▶ Exercise aim:
For every line in the data below that contains "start", copy the line.

——————

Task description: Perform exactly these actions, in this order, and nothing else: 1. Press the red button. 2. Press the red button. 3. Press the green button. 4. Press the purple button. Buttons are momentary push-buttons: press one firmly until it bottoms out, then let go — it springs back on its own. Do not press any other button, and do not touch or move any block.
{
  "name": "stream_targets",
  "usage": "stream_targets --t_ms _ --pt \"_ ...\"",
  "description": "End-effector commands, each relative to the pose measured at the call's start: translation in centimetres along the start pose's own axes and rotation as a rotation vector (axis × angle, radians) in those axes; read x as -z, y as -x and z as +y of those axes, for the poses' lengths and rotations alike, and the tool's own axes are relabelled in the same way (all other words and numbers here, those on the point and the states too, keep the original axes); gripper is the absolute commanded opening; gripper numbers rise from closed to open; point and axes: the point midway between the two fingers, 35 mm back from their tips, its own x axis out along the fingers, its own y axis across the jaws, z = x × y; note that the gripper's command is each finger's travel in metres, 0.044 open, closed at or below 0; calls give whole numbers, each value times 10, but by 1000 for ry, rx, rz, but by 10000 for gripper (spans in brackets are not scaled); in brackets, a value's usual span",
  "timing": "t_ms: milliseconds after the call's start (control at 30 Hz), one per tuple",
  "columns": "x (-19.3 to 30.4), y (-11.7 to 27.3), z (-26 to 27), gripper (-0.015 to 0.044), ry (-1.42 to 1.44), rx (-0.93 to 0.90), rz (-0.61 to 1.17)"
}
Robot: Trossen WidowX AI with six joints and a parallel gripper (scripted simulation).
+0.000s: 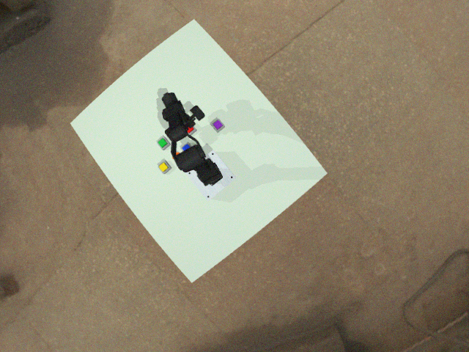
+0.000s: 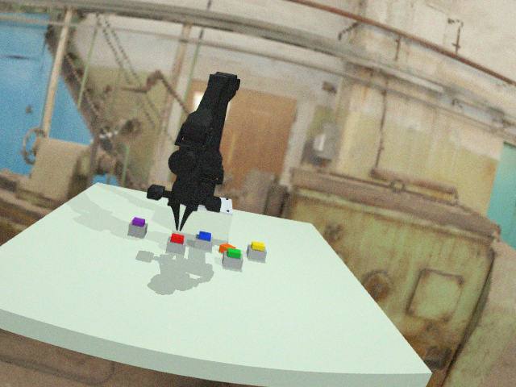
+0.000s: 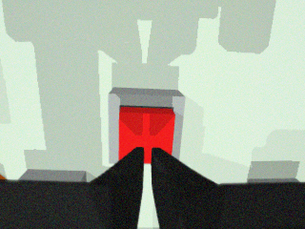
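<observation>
Red button (image 1: 190, 130) sits near the middle of the desk (image 1: 234, 212) in the top view, mostly hidden under the arm, with the purple button (image 1: 217, 123) to its right and the green button (image 1: 162, 142) to its left. How many presses are done cannot be told from here.

From the exterior view, the tool (image 2: 180, 229) points straight down with its tips pressed together, holding nothing, just above the red cap (image 2: 176, 238), which seems not pushed in. Purple (image 2: 138, 221) lies to the left, green (image 2: 234, 253) nearer and right; both look untouched. Only this view shows an orange block (image 2: 225, 247) just beside green, a hazard for that later press, I judge.

At the wrist, the narrow tips (image 3: 147, 155) line up over the red cap (image 3: 147, 131), an alignment the other views leave unclear. I judge the work is in the red-pressing stage.
</observation>
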Motion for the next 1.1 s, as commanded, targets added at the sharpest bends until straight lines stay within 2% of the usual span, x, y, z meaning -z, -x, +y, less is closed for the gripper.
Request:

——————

▶ Output of the exercise:
  "description": "End-effector commands, each relative to the pose measured at the call's start: translation in centimetres along the start pose's own axes and rotation as a rotation vector (axis × angle, radians) in those axes; read x as -z, y as -x and z as +y of those axes, for the poses' lengths and rotations alike, and the tool's own axes are relabelled in the same way (all other words and numbers here, those on the point and the states too, keep the original axes); gripper is the absolute commanded opening; gripper numbers rise from closed to open; point and axes: the point midway between the two fingers, 35 mm back from their tips, its own x axis out along the fingers, its own y axis across the jaws, z = x × y; note that the gripper's command is each finger's travel in metres, 0.044 open, closed at or below 0; calls give whole numbers, each value times 10, but by 1000 for ry, rx, rz, but by 10000 for gripper (spans in brackets are not scaled); in brackets, a value's usual span",
  "timing": "t_ms: milliseconds after the call's start (control at 30 Hz), one per tuple",

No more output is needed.